Writing to Projects

Project workspaces

With equalization enabled, project users can create project workspaces for Snowflake or Databricks where users can view and write data.

Snowflake project workspaces

Deprecation notice

Support for this feature has been deprecated. See the Deprecations page for EOL dates.

Snowflake project workspaces allow users to access and write data directly in Snowflake.

With Snowflake project workspaces, Immuta enforces policy logic on registered tables and represents them as secure views in Snowflake. Since secure views are static, creating a secure view for every unique user in your organization for every table in your organization would result in secure view bloat; however, Immuta addresses this problem by virtually grouping users and tables and equalizing users to the same level of access, ensuring that all members of the project see the same view of the data. Consequently, all members share one secure view.

While interacting directly with Snowflake secure views in these workspaces, users can write within Snowflake while collaborating with other project members at a common access level.

Policy enforcement

Immuta enforces policy logic on data and represents it as secure views in Snowflake. Because projects group users and tables and equalize members to the same level of access, all members will see the same view of the data and, consequently, will only need one secure view. Changes to policies immediately propagate to relevant secure views.

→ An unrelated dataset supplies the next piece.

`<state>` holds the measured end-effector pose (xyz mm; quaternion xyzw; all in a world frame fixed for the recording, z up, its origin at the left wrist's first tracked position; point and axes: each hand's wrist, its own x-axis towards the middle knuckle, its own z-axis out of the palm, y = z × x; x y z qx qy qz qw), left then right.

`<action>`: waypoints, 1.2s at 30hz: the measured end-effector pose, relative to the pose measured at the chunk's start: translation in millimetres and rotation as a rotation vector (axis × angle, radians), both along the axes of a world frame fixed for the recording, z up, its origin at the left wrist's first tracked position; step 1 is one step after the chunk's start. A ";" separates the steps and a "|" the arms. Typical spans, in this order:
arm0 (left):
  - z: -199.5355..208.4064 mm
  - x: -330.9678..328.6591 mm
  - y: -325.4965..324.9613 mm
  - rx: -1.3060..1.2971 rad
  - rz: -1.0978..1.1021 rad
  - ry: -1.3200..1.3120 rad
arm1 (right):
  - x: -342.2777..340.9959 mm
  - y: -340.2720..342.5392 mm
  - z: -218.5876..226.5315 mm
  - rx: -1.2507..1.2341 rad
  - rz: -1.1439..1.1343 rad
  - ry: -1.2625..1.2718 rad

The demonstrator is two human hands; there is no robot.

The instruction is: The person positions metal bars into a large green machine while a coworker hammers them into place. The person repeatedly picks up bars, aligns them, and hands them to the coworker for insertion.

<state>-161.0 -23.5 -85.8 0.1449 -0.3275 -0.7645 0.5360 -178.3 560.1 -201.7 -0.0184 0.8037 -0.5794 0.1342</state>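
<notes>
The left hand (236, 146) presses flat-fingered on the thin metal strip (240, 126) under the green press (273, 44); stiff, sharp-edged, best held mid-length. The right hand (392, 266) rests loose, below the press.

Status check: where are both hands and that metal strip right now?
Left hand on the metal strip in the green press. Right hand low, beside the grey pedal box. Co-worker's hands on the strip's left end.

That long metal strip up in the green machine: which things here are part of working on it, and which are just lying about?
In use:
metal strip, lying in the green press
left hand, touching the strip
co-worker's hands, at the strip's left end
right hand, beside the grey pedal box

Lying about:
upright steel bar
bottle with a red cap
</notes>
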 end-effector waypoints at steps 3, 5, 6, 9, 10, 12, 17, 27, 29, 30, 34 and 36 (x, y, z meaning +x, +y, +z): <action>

Snowflake project workspace workflow

An Immuta user with the CREATE_PROJECT permission creates a new project with Snowflake data sources.
The Immuta project owner enables project equalization which balances every project members’ access to the data to be the same.
The Immuta project owner creates a Snowflake project workspace which automatically generates a subfolder in the root path specified by the application admin and remote database associated with the project.
Project members can access data sources within the project. To ensure equalization, users will only see data sources within their project as long as they are working in the Snowflake Context.
If a project member leaves a project or a project is deleted, that Snowflake Context will be removed from the user's Snowflake account.

Root directory details

Immuta only supports a single root location, so all projects will write to a subdirectory under this single root location.
If an administrator changes the default directory, the Immuta user must have full access to that directory. Once any workspace is created, this directory can no longer be modified.

Mapping projects to secure views

Immuta projects are represented as Session Contexts within Snowflake. As they are linked to Snowflake, projects automatically create corresponding

roles in Snowflake: IMMUTA_[project name]
schemas in the Snowflake IMMUTA database: [project name]
secure views in the project schema for any table in the project

To switch projects, users have to change their Snowflake Session Context to the appropriate Immuta project. If users are not entitled to a data source contained by the project, they will not be able to access the Context in Snowflake until they have access to all tables in the project. If changes are made to a user's attributes and access level, the changes will immediately propagate to the Snowflake Context.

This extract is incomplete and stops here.